What a delicious read! This book combines two of my favorites: Jane Austen and P.D. James. James writes here in the style of Austen.
She has taken up the story of two of the most-loved characters from Pride and Prejudice, Mr. Darcy and Elizabeth Bennet, now Mr. and Mrs Darcy of Pemberley. We meet them six years after their wedding, now at home with their two sons. Elizabeth has adjusted to the role of mistress of Pemberley and is busily planning the Lady Anne ball held each October in honor of her husband's late mother. The ball is to take place on the morrow when suddenly all the best-laid plans are torn asunder by a violent death which occurs in a woodland on the Pemberley estate.

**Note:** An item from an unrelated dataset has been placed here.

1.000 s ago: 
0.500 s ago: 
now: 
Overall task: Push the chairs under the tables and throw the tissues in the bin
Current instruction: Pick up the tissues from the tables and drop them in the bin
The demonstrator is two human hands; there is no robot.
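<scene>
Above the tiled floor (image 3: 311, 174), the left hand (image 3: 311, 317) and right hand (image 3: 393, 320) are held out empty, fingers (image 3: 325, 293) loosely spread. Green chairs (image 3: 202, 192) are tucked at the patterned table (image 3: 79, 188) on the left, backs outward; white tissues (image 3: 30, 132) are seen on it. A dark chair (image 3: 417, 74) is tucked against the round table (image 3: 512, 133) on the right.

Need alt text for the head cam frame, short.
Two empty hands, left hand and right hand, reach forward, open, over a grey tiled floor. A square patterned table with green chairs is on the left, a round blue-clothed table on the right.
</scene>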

Most distressingly, the Darcys first learn of the death when a horse-drawn conveyance comes barreling up to the house and a hysterically screaming woman emerges from it. The woman turns out to be Elizabeth's ditzy youngest sister, Lydia, who is screaming that "Wickham is dead!"
As it turns out Wickham is not dead but his friend is. Denny has been killed by a violent blow to the head and since Wickham is found with the body and is covered in blood, and since he says, "I've killed my only friend! It's my fault!", he is charged with murder and must stand trial.
In the late 18th/early 19th centuries, having a relative, even a relative by marriage, stand trial for murder is a scandal from which a family might never recover. But despite all the odious Wickham has done to cause them pain, Elizabeth and Darcy cannot really believe him guilty of murder and they set out to help in any way they can.
The mystery that is woven here by James is not up to her usual standards. The complications and convolutions of the plot are caused mostly by the hidebound social conventions of the era, the conventions about which Austen wrote with such humor and empathy. James lives in a vastly different time, two centuries later and she finds little humor in the conventions that keep women firmly under the thumbs of their male "protectors" but she still manages to convey the empathy for those who are bound by those conventions. She does a good job of channeling Jane and brings off one of the more successful Austen pastiches that I have read.